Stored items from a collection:
* * * * *
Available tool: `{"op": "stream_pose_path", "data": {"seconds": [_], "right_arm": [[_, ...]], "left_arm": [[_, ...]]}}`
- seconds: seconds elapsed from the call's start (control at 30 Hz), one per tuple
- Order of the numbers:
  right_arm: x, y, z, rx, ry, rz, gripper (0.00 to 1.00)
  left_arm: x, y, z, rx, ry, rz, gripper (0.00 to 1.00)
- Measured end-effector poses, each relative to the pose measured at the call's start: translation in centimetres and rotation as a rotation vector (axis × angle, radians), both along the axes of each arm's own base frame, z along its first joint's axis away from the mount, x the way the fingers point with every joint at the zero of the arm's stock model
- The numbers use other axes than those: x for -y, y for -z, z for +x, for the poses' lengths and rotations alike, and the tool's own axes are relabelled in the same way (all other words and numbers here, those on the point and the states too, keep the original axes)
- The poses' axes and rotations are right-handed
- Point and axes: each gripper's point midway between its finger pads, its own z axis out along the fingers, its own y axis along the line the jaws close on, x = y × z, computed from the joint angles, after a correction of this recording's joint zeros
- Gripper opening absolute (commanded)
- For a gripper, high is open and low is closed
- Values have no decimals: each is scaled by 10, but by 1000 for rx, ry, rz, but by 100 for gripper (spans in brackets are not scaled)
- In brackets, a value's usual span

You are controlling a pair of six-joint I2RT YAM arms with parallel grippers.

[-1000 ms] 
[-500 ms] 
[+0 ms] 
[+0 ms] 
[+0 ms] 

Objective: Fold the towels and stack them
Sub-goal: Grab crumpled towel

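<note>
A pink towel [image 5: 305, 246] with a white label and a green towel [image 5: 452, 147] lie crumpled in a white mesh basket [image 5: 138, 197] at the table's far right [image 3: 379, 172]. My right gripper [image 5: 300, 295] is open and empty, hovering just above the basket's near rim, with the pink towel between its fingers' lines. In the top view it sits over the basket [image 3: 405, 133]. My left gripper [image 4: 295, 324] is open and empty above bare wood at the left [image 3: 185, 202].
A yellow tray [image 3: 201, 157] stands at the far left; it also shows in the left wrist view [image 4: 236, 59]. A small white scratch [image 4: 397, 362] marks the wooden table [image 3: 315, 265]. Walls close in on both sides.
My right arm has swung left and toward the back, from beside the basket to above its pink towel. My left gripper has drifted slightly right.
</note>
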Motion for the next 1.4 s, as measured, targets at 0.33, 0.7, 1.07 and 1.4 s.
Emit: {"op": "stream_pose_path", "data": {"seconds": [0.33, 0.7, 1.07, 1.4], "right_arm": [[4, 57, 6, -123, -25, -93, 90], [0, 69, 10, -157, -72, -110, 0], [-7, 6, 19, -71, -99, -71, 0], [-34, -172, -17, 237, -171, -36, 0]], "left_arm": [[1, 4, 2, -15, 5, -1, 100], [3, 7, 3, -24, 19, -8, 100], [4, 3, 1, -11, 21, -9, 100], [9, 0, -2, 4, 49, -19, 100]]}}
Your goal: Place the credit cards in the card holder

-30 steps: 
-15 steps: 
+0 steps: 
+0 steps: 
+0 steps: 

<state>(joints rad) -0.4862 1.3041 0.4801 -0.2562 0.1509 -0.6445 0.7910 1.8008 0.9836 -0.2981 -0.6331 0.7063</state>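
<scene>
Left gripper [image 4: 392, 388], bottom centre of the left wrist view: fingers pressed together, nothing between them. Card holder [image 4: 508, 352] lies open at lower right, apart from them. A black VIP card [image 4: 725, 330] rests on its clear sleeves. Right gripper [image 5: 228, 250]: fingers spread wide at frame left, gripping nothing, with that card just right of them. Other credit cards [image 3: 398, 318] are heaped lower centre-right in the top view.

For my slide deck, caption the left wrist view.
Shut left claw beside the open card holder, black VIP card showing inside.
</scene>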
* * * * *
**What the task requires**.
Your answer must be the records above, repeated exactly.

**Finished exercise**.
Available tool: `{"op": "stream_pose_path", "data": {"seconds": [_], "right_arm": [[_, ...]], "left_arm": [[_, ...]]}}`
- seconds: seconds elapsed from the call's start (control at 30 Hz), one per tuple
- Order of the numbers:
  right_arm: x, y, z, rx, ry, rz, gripper (0.00 to 1.00)
  left_arm: x, y, z, rx, ry, rz, gripper (0.00 to 1.00)
- Measured end-effector poses, each relative to the pose measured at the call's start: translation in centimetres and rotation as a rotation vector (axis × angle, radians), both along the axes of each arm's own base frame, z along its first joint's axis away from the mount, x the way the fingers point with every joint at the zero of the arm's stock model
- The numbers use other axes than those: x for -y, y for -z, z for +x, for the poses' lengths and rotations alike, and the tool's own axes are relabelled in the same way (all other words and numbers here, those on the point and the states too, keep the original axes)
- The poses' axes and rotations are right-handed
- Point and axes: each gripper's point midway between its finger pads, its own z axis out along the fingers, its own y axis along the line the jaws close on, x = y × z, computed from the joint angles, after a correction of this recording's joint zeros
- Gripper opening absolute (commanded)
- For a gripper, high is open and low is closed
- Values have no decimals: each is scaled by 10, but by 1000 for rx, ry, rz, but by 100 for gripper (spans in brackets are not scaled)
- In brackets, a value's usual span

You are controlling a pair of six-joint I2RT YAM arms with parallel grippers.

[-1000 ms] 
[-500 ms] 
[+0 ms] 
[+0 ms] 
[+0 ms] 

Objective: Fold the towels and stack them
Sub-goal: Grab crumpled towel

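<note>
A pink towel [image 5: 305, 246] with a white label and a green towel [image 5: 452, 147] lie crumpled in a white mesh basket [image 5: 138, 197] at the table's far right [image 3: 379, 172]. My right gripper [image 5: 300, 295] is open and empty, hovering just above the basket's near rim, with the pink towel between its fingers' lines. In the top view it sits over the basket [image 3: 405, 133]. My left gripper [image 4: 295, 324] is open and empty above bare wood at the left [image 3: 185, 202].
A yellow tray [image 3: 201, 157] stands at the far left; it also shows in the left wrist view [image 4: 236, 59]. A small white scratch [image 4: 397, 362] marks the wooden table [image 3: 315, 265]. Walls close in on both sides.
My right arm has swung left and toward the back, from beside the basket to above its pink towel. My left gripper has drifted slightly right.
</note>
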Motion for the next 1.4 s, as measured, targets at 0.33, 0.7, 1.07 and 1.4 s.
Emit: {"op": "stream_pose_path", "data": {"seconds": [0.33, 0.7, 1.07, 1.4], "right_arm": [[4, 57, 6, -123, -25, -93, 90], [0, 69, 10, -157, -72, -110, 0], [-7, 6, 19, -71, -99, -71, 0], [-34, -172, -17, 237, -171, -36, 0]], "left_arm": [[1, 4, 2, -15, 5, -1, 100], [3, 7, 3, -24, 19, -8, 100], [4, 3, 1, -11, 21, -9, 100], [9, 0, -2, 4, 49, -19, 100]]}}
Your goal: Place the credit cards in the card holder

-30 steps: 
-15 steps: 
+0 steps: 
+0 steps: 
+0 steps: 

<state>(joints rad) -0.4862 1.3041 0.4801 -0.2562 0.1509 -0.6445 0.7910 1.8008 0.9836 -0.2981 -0.6331 0.7063</state>
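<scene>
Left gripper [image 4: 392, 388], bottom centre of the left wrist view: fingers pressed together, nothing between them. Card holder [image 4: 508, 352] lies open at lower right, apart from them. A black VIP card [image 4: 725, 330] rests on its clear sleeves. Right gripper [image 5: 228, 250]: fingers spread wide at frame left, gripping nothing, with that card just right of them. Other credit cards [image 3: 398, 318] are heaped lower centre-right in the top view.

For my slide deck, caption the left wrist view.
Shut left claw beside the open card holder, black VIP card showing inside.
</scene>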

The output has been given in full.